As a shareholder in Pacific Current Limited (PAC), constructivist investor Advocate Strategic Investments (ASI) has long been concerned about – and investigating – at least $14 million of shareholders’ (and Trust) funds that PAC has handed to Nereus, without proper disclosure, which is supposedly an Indian-based private equity boutique focused on renewable energy infrastructure.

Nereus Capital LLC (NereusCap) is – at least theoretically – economically owned (50%) by Aurora Trust (Aurora Trust), which is 65.15 per cent-owned by Pacific Current.

The Aurora Trust’s accounts for FY16 report these investments in Nereus Capital (see page 43 of the accounts). http://paccurrent.com/wp-content/uploads/2016/10/30-June-2016-Trust-FS-Final-signed.pdf

Until recently, ASI’s investigation had focused on two main questions: (A) which Nereus entity – there are at least seven – received and holds the PAC investment; and (B) what this entity proposed to do with the invested funds.

More recently, confronted yet again with Pacific Current’s habitual unwillingness to answer the legitimate questions of its shareholder owners, ASI has reluctantly begun to contemplate a third main question – has equitable fraud been committed against Aurora Trust?

Pacific Current seems to have handed over at least $14 million of shareholders’ (and Trust) funds to Nereus, without proper disclosure.

All that PAC shareholders have seen from their relationship with Nereus is that Aurora Trust wrote down the value of its holding in Nereus by $8.9 million in FY15 and by a further $11.2 million in FY16. This is bad enough, but the whereabouts of PAC’s shareholders’ $6.5 million paid to Nereus in financial years 2015 and 2016 is now more concerning to ASI.

To recap, ASI has identified seven Nereus entities. 

1. Nereus Capital LLC (NereusCap) – at the time of the November 2014 so called merger by Treasury Group Limited (TRG) (as Pacific Current Group (PAC) was then known) of the US-based Northern Lights Capital Group (NLCG), simultaneously Northern Lights’ private equity fund, Northern Lights Capital Partners LLC (NLCP) vended NereusCap into the newly created Aurora Trust.

NereusCap is supposed to have two funds, the India Alternative Energy Fund, which provides finance to independent power producers for construction and implementation of renewable energy projects, and the India Solar Investment Trust, which provides construction finance to utility-scale solar power projects that provide electricity to commercial or industrial users, and seeks to generate stable, low-volatility, annual yields from the contracted sale of power.

2. Nereus Capital Investments Pty.
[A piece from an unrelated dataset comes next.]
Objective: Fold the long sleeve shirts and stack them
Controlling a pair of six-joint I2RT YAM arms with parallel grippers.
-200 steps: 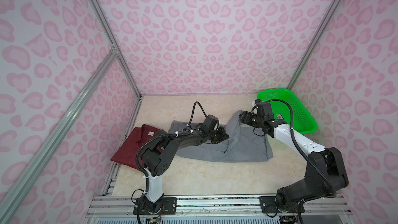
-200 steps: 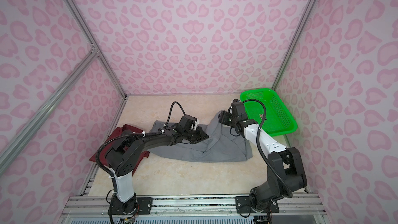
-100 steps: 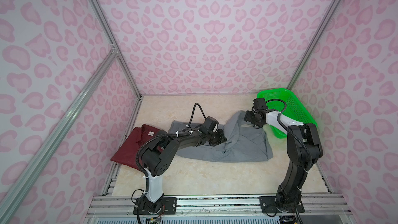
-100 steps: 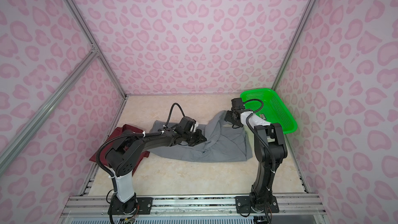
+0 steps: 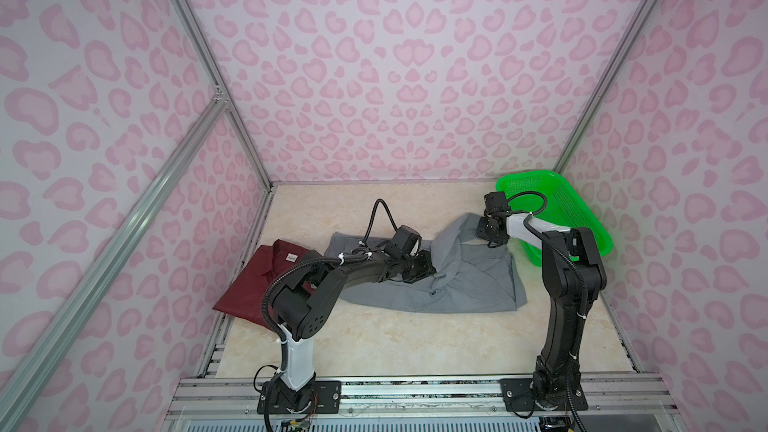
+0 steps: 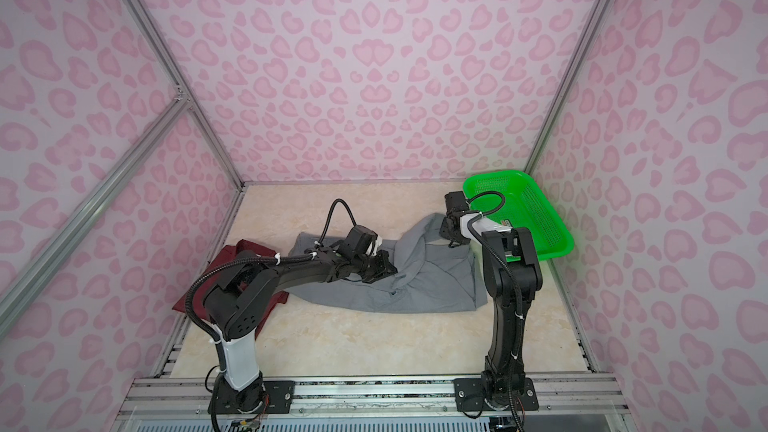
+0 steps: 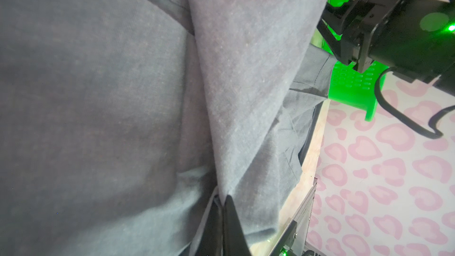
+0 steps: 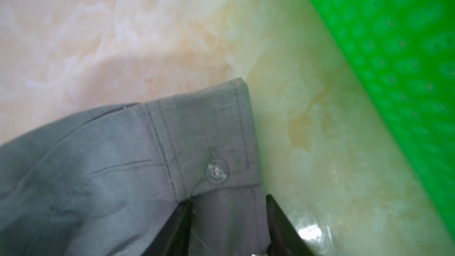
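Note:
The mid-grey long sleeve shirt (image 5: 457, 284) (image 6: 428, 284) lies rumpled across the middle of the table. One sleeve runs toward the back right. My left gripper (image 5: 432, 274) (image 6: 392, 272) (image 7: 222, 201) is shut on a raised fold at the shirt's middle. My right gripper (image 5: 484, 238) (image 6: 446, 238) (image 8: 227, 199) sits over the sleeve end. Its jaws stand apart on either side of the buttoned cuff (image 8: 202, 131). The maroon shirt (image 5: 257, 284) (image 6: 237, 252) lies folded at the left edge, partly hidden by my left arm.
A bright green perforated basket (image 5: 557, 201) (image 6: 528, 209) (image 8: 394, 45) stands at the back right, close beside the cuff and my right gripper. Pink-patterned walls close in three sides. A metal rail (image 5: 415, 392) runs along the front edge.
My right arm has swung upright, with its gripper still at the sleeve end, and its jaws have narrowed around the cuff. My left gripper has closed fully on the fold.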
Ltd (NCPL) 
3. Nereus Holdings LP (NHLP)
4. Nereus Capital Investments (Singapore) Pte. Ltd. (NCI)
5. Nereus Capital Advisors Pvt. Ltd. (NCA)
6. Nereus India Alternative Energy Fund LLC (NIAE)
7. Nereus Consultants Private Limited (NCPL)

ASI has since found entities 8 and 9:

Nereus Capital (Cayman) MS Limited (NCC)

NIAE Fund LLC (NF) (the acronym stands for ‘Nereus India Alternative Energy.’)

Also, NCI has an interest in two companies in India, Medak Solar Projects Private Limited and Dubbak Solar Projects Private Limited. These effectively qualify as Nereus entities ten and eleven, seeing that ASI has established that NCI has been channelling money from Singapore into both companies.

PAC shareholders appear to be potentially funding all eleven of these entities, none of which can be established to be active and solvent entities, by thorough investigation – and certainly not from the minimal information provided by PAC to its shareholders and the Australian Securities Exchange (ASX).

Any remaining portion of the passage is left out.